Print the lines that run from the line with "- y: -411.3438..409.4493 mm" to the line with "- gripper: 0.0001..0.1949", keeping both end lines, exactly as they appear in the entries below, and nothing else.

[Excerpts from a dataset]
- - - -

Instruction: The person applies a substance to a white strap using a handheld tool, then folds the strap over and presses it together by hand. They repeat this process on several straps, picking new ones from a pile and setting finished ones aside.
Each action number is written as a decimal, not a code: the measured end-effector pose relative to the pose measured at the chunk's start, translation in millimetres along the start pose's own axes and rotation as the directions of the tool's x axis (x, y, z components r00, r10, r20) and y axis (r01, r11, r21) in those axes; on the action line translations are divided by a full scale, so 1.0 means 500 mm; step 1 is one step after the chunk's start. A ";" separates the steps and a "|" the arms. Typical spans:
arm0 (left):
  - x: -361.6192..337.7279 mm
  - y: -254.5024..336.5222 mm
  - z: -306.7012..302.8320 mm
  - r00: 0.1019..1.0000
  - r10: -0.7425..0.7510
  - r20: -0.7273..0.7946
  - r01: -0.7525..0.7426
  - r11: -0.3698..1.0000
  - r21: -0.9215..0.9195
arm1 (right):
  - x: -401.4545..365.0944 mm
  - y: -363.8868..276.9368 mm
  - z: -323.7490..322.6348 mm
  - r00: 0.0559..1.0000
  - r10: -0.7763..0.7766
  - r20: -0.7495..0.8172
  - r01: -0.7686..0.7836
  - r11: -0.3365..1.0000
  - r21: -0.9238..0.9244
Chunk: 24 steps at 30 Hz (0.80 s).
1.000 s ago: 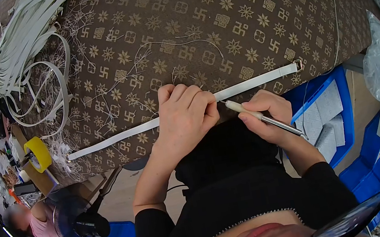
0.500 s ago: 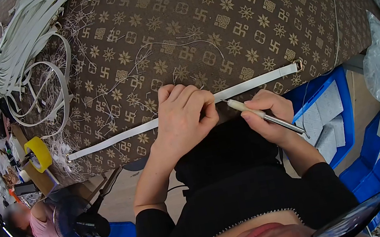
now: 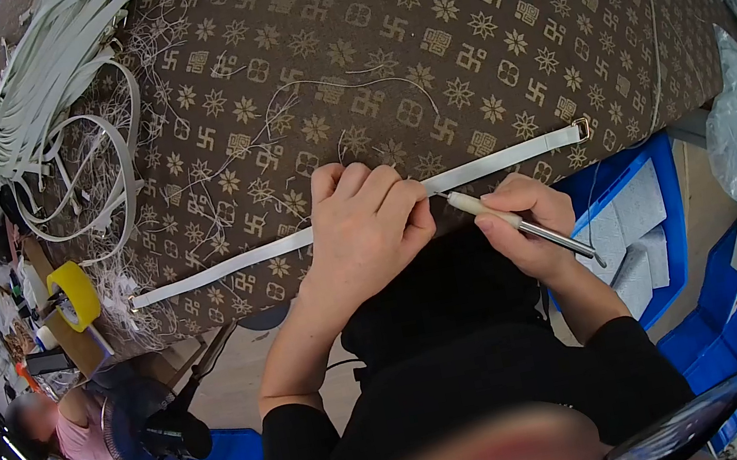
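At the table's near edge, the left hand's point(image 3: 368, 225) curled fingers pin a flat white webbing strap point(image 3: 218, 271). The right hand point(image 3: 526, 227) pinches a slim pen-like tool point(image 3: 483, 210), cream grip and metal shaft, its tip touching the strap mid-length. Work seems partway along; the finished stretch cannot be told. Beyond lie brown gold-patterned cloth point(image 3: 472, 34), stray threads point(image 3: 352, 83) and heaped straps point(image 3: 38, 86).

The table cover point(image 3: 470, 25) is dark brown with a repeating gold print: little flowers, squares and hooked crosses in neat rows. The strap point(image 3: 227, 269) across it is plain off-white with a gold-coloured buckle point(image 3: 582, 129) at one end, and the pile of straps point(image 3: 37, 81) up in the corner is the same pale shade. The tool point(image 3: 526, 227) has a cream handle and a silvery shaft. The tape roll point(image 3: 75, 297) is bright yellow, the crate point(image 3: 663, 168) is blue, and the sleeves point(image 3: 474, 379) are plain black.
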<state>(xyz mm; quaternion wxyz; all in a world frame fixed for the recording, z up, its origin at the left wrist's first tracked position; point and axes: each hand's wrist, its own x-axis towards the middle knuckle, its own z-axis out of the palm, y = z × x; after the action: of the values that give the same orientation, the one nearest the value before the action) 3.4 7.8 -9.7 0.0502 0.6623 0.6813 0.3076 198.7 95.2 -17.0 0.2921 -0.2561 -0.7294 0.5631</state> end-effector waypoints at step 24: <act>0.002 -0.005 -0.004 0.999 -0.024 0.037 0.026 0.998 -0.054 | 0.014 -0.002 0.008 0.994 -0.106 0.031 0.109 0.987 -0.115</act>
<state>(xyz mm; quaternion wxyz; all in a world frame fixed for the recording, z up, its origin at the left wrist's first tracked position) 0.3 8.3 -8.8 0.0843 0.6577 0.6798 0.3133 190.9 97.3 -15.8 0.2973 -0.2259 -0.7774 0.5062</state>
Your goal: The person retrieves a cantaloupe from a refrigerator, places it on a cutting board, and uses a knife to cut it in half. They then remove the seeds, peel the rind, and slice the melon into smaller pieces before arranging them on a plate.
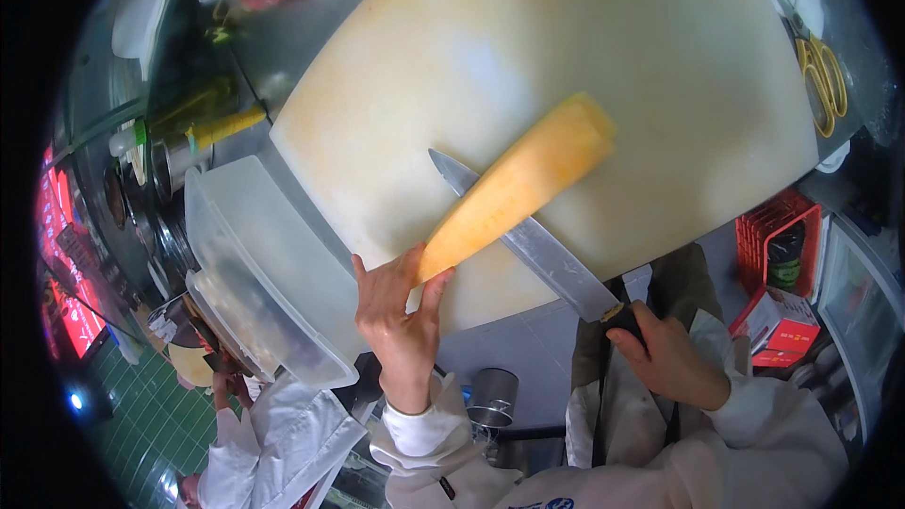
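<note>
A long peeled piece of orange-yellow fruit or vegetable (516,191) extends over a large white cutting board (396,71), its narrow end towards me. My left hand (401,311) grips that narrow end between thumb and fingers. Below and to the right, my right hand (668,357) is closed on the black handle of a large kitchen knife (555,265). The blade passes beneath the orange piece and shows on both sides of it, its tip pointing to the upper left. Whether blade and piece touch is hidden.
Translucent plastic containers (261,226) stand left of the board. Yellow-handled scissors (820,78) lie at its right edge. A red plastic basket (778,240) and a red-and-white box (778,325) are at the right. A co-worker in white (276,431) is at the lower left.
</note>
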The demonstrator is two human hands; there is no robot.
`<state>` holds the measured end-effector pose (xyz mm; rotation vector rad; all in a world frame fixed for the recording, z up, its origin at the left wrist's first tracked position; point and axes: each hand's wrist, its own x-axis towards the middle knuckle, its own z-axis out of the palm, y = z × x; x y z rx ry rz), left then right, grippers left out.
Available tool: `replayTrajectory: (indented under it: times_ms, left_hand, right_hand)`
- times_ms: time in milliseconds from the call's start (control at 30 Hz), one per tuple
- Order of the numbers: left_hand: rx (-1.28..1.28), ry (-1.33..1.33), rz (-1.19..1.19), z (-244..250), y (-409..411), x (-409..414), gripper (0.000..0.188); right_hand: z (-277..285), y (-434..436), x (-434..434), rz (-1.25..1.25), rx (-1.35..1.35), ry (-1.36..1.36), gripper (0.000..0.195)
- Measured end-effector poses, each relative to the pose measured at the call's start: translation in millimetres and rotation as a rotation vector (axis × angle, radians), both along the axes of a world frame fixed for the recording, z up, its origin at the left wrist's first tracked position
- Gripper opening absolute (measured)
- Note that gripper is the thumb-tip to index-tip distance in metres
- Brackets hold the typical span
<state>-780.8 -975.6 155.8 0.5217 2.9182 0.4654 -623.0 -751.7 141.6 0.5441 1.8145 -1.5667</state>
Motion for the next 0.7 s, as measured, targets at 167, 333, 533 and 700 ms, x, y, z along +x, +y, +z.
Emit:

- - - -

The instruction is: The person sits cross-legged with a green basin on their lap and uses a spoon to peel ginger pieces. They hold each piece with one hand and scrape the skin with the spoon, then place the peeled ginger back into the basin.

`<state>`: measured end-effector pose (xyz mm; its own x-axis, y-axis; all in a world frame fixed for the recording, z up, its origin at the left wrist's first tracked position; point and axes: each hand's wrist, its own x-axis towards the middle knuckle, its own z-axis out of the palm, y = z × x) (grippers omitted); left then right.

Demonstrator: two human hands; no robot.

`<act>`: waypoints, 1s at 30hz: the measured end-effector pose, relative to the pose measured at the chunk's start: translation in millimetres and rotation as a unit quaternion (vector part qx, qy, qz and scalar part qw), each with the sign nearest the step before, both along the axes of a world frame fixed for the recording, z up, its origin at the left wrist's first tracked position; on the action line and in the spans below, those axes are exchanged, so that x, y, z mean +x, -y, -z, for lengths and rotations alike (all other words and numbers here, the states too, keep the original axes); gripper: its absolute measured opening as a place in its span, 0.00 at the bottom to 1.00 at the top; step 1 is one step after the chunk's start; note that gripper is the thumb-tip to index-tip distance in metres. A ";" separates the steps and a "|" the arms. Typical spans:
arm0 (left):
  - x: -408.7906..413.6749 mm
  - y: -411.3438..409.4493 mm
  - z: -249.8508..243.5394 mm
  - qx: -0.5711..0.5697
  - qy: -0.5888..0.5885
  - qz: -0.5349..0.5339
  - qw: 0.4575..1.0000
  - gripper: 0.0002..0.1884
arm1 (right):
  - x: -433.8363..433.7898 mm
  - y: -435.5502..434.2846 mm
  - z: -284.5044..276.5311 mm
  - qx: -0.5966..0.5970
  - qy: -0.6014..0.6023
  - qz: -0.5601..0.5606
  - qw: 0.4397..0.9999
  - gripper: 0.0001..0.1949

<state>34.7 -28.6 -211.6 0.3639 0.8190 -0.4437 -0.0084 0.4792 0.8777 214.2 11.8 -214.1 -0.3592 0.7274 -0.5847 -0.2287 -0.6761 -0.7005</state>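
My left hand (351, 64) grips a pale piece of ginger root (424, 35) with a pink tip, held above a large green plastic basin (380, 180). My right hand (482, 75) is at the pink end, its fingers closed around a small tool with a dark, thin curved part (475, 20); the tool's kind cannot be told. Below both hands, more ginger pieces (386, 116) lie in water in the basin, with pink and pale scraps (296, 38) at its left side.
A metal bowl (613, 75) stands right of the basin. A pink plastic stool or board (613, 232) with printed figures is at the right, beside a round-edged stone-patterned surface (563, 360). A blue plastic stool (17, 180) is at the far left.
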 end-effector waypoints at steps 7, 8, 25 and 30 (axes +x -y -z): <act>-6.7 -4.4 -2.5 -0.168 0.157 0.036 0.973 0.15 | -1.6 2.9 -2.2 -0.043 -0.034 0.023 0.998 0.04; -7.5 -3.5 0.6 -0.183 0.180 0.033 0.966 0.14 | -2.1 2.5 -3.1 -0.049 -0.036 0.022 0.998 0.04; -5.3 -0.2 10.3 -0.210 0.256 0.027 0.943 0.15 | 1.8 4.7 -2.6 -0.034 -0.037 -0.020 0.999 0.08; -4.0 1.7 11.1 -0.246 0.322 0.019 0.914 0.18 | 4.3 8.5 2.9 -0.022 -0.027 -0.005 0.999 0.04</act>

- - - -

*RESPONSE TO THE EXERCISE:*
  - y: -411.3438..409.4493 mm
  - z: -249.8508..243.5394 mm
  - qx: -0.5711..0.5697
  - qy: -0.5888..0.5885
  - qz: -0.5349..0.5339
  - qw: 0.4575..1.0000
  - gripper: 0.0002..0.1884
arm1 (right):
  - x: -433.8363..433.7898 mm
  - y: -435.5502..434.2846 mm
  - z: -284.5044..276.5311 mm
  - qx: -0.5966..0.5970
  - qy: -0.6014..0.6023
  - qz: -0.5601..0.5606
  - qw: 0.4397..0.9999
  - gripper: 0.0001..0.1949

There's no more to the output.